### Your objective
Return the records as they stand. No picture is to be included.

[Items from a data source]
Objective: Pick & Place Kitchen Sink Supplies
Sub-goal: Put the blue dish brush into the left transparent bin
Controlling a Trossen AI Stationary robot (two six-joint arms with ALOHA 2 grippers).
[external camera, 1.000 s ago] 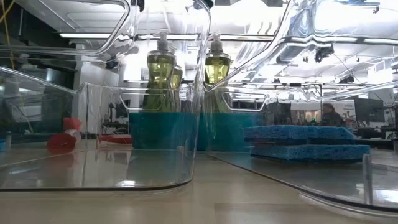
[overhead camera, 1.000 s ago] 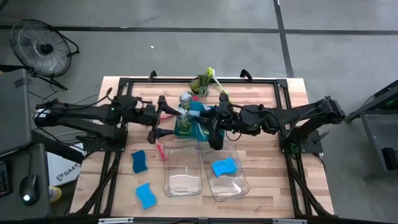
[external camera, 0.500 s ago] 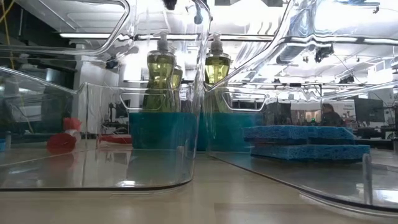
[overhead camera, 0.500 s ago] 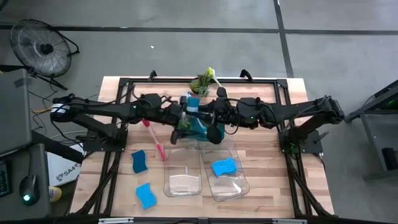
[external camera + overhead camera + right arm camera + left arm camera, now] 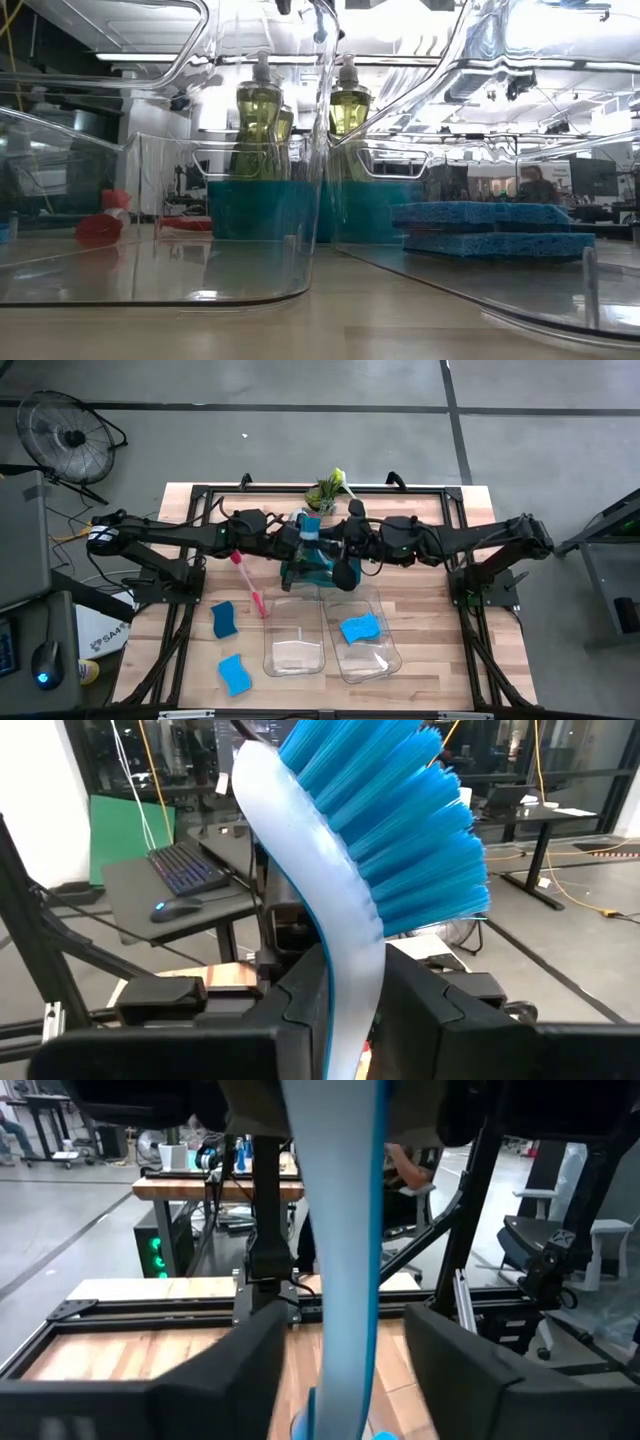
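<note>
Standing in the middle of the bench [image 5: 440,660], a teal tray [image 5: 318,568] holds clear soap bottles [image 5: 258,130] with yellow-green soap; the low view shows at least two of them, and I cannot tell if a third one is behind. Two clear bins [image 5: 295,632] lie in front of the tray, side by side. One bin has nothing visible inside; the other bin [image 5: 372,650] holds one blue sponge [image 5: 359,628]. Two more blue sponges [image 5: 223,619] lie on the bare wood, left of the bins. One red-pink brush [image 5: 248,582] also lies on the wood between the tray and these sponges. A small green plant [image 5: 325,492] stands behind the tray.

Both arms meet above the tray. The right pincer [image 5: 335,1010] is closed on the handle of a blue brush [image 5: 390,830], its bristle head pointing up. The left pincer [image 5: 345,1370] has its fingers on both sides of the same pale blue handle [image 5: 345,1230], with a small gap still visible, so it stands narrow around it but I cannot tell if it grips.
</note>
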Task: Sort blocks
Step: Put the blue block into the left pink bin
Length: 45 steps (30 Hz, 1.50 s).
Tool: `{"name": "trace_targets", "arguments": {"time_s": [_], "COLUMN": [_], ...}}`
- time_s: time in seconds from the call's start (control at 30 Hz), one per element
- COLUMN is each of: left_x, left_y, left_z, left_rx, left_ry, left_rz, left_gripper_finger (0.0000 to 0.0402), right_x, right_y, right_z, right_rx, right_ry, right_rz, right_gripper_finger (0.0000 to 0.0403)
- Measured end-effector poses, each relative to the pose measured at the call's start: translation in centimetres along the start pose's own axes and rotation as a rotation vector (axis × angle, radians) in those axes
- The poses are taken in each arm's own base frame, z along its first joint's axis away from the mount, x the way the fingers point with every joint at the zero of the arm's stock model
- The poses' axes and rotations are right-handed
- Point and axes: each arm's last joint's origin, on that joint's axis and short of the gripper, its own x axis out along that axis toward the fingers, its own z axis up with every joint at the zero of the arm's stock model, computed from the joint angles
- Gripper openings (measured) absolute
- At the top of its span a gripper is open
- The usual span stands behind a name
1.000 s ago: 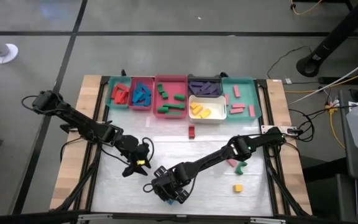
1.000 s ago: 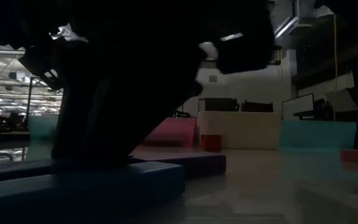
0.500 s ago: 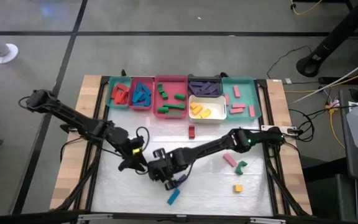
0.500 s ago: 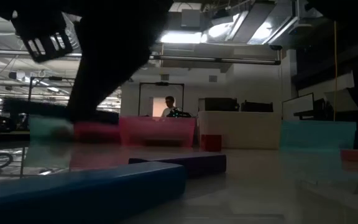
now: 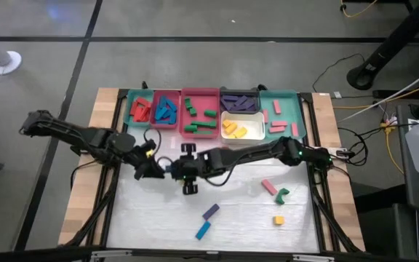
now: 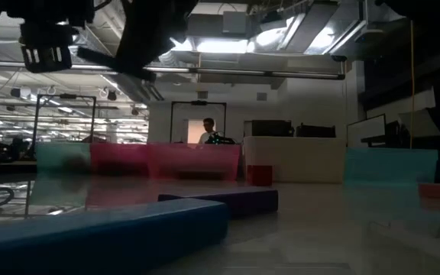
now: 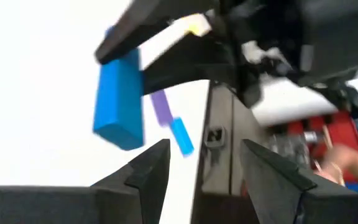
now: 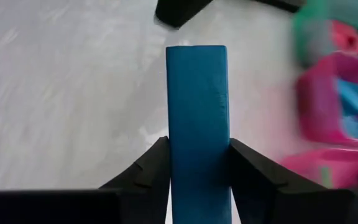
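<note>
My right gripper [image 8: 199, 146] is shut on a blue block [image 8: 197, 93] and hangs above the middle of the white table, right gripper [image 5: 183, 173] close beside my left gripper [image 5: 156, 169]. My left gripper [image 7: 204, 152] stands open with nothing between its fingers; the held blue block [image 7: 118, 99] shows ahead of it. Another blue block [image 5: 203, 230] and a purple block [image 5: 210, 212] lie flat near the table's near edge. Pink [image 5: 268, 187], green [image 5: 282, 194] and yellow [image 5: 278, 219] blocks lie at the right, and a red block [image 5: 224, 153] lies near the trays. My right gripper pinches the blue block's two long sides near one end [image 8: 194, 163] between its two fingers. The fingers lie along the block, which sticks out past their tips. They slant down from above. The block hangs tilted, clear of the table.
A row of trays stands along the far edge: a teal one [image 5: 129, 109] with red blocks, a pink one [image 5: 184, 129] with green, a dark one [image 5: 224, 93] with purple, a white one [image 5: 262, 132] with yellow, and a teal one [image 5: 297, 109] with pink.
My right gripper has risen from the blocks near the table's near edge and gone toward the far edge; a blue and a purple block stay lying where it was. My left gripper has also gone up and toward the far left.
</note>
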Motion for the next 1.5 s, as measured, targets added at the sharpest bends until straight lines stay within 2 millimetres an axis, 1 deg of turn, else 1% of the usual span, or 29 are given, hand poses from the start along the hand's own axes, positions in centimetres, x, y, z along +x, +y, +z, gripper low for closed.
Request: {"name": "trace_targets", "arguments": {"time_s": [0.07, 0.17, 0.33, 0.53, 0.73, 0.97, 1.03, 1.1, 1.23, 1.33, 1.5], "left_x": [-0.6, -1.3, -1.6, -1.8, -2.0, -1.5, -1.3, -1.1, -0.7, -0.7, -0.7], "left_y": [0.2, 0.6, 1.5, 2.3, 2.7, 2.9, 2.9, 2.8, 2.5, 2.4, 2.5], "left_z": [0.3, 0.7, 0.8, 0.8, 1.3, 1.6, 1.7, 1.9, 2.2, 2.3, 2.3], "left_rx": [-0.009, -0.046, -0.116, -0.152, -0.152, -0.153, -0.137, -0.125, -0.073, -0.090, -0.076], "left_ry": [-0.054, -0.123, -0.141, -0.134, -0.214, -0.216, -0.214, -0.221, -0.240, -0.249, -0.255], "left_rz": [0.027, 0.063, 0.146, 0.217, 0.265, 0.288, 0.286, 0.276, 0.246, 0.241, 0.253], "left_gripper_finger": [0.0182, 0.0182, 0.0182, 0.0182, 0.0182, 0.0178, 0.0166, 0.0144, 0.0087, 0.0043, 0.0041], "right_x": [-0.5, -0.5, -0.5, -0.5, -0.5, -0.5, -0.5, -0.5, -0.5, -0.5, -0.5], "right_y": [-0.7, -1.6, -2.4, -2.5, -2.6, -2.6, -2.6, -2.6, -2.6, -2.6, -2.6], "right_z": [0.2, 0.2, 0.3, 0.2, 0.4, 0.7, 0.8, 0.9, 1.0, 0.9, 0.9], "right_rx": [0.009, 0.019, 0.031, -0.006, -0.014, -0.012, -0.027, -0.049, -0.053, -0.060, -0.053], "right_ry": [-0.011, -0.013, -0.015, -0.006, -0.029, -0.054, -0.062, -0.073, -0.080, -0.074, -0.074], "right_rz": [-0.013, -0.048, -0.075, -0.102, -0.108, -0.122, -0.125, -0.128, -0.136, -0.149, -0.151], "right_gripper_finger": [0.0139, 0.0142, 0.0134, 0.0136, 0.0137, 0.0137, 0.0138, 0.0138, 0.0138, 0.0138, 0.0141]}}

### Completed exercise
Objective: Pick & Place Kitchen Sink Supplies
Sub-goal: Put the blue dish brush into the left transparent bin
Controlling a Trossen AI Stationary robot (two six-joint arms with ALOHA 2 grippers).
[external camera, 1.000 s ago] 
[overhead camera, 1.000 s ago] 
[external camera, 0.500 s ago] 
[overhead camera, 0.500 s ago] 
[external camera + overhead camera + right arm camera + left arm camera, now] 
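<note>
Standing in the middle of the bench [image 5: 440,660], a teal tray [image 5: 318,568] holds clear soap bottles [image 5: 258,130] with yellow-green soap; the low view shows at least two of them, and I cannot tell if a third one is behind. Two clear bins [image 5: 295,632] lie in front of the tray, side by side. One bin has nothing visible inside; the other bin [image 5: 372,650] holds one blue sponge [image 5: 359,628]. Two more blue sponges [image 5: 223,619] lie on the bare wood, left of the bins. One red-pink brush [image 5: 248,582] also lies on the wood between the tray and these sponges. A small green plant [image 5: 325,492] stands behind the tray.

Both arms meet above the tray. The right pincer [image 5: 335,1010] is closed on the handle of a blue brush [image 5: 390,830], its bristle head pointing up. The left pincer [image 5: 345,1370] has its fingers on both sides of the same pale blue handle [image 5: 345,1230], with a small gap still visible, so it stands narrow around it but I cannot tell if it grips.
</note>
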Task: Sort blocks
Step: Put the blue block into the left pink bin
Length: 45 steps (30 Hz, 1.50 s).
Tool: `{"name": "trace_targets", "arguments": {"time_s": [_], "COLUMN": [_], ...}}`
- time_s: time in seconds from the call's start (control at 30 Hz), one per element
- COLUMN is each of: left_x, left_y, left_z, left_rx, left_ry, left_rz, left_gripper_finger (0.0000 to 0.0402), right_x, right_y, right_z, right_rx, right_ry, right_rz, right_gripper_finger (0.0000 to 0.0403)
- Measured end-effector poses, each relative to the pose measured at the call's start: translation in centimetres along the start pose's own axes and rotation as a rotation vector (axis × angle, radians) in those axes
- The poses are taken in each arm's own base frame, z along its first joint's axis away from the mount, x the way the fingers point with every joint at the zero of the arm's stock model
- The poses' axes and rotations are right-handed
- Point and axes: each arm's last joint's origin, on that joint's axis and short of the gripper, its own x axis out along that axis toward the fingers, its own z axis up with every joint at the zero of the arm's stock model, computed from the joint angles
- Gripper openings (measured) absolute
- At the top of its span a gripper is open
- The usual span stands behind a name
1.000 s ago: 
1.000 s ago: 
0.500 s ago: 
0.500 s ago: 
now: 
now: 
now: 
now: 
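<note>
My right gripper [image 8: 199, 146] is shut on a blue block [image 8: 197, 93] and hangs above the middle of the white table, right gripper [image 5: 183, 173] close beside my left gripper [image 5: 156, 169]. My left gripper [image 7: 204, 152] stands open with nothing between its fingers; the held blue block [image 7: 118, 99] shows ahead of it. Another blue block [image 5: 203, 230] and a purple block [image 5: 210, 212] lie flat near the table's near edge. Pink [image 5: 268, 187], green [image 5: 282, 194] and yellow [image 5: 278, 219] blocks lie at the right, and a red block [image 5: 224, 153] lies near the trays. My right gripper pinches the blue block's two long sides near one end [image 8: 194, 163] between its two fingers. The fingers lie along the block, which sticks out past their tips. They slant down from above. The block hangs tilted, clear of the table.
A row of trays stands along the far edge: a teal one [image 5: 129, 109] with red blocks, a pink one [image 5: 184, 129] with green, a dark one [image 5: 224, 93] with purple, a white one [image 5: 262, 132] with yellow, and a teal one [image 5: 297, 109] with pink.
My right gripper has risen from the blocks near the table's near edge and gone toward the far edge; a blue and a purple block stay lying where it was. My left gripper has also gone up and toward the far left.
</note>
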Motion for the next 1.5 s, as measured, targets added at the sharpest bends until straight lines stay within 2 millimetres an axis, 1 deg of turn, else 1% of the usual span, or 29 are given, hand poses from the start along the hand's own axes, positions in centimetres, x, y, z along +x, +y, +z, gripper low for closed.
Request: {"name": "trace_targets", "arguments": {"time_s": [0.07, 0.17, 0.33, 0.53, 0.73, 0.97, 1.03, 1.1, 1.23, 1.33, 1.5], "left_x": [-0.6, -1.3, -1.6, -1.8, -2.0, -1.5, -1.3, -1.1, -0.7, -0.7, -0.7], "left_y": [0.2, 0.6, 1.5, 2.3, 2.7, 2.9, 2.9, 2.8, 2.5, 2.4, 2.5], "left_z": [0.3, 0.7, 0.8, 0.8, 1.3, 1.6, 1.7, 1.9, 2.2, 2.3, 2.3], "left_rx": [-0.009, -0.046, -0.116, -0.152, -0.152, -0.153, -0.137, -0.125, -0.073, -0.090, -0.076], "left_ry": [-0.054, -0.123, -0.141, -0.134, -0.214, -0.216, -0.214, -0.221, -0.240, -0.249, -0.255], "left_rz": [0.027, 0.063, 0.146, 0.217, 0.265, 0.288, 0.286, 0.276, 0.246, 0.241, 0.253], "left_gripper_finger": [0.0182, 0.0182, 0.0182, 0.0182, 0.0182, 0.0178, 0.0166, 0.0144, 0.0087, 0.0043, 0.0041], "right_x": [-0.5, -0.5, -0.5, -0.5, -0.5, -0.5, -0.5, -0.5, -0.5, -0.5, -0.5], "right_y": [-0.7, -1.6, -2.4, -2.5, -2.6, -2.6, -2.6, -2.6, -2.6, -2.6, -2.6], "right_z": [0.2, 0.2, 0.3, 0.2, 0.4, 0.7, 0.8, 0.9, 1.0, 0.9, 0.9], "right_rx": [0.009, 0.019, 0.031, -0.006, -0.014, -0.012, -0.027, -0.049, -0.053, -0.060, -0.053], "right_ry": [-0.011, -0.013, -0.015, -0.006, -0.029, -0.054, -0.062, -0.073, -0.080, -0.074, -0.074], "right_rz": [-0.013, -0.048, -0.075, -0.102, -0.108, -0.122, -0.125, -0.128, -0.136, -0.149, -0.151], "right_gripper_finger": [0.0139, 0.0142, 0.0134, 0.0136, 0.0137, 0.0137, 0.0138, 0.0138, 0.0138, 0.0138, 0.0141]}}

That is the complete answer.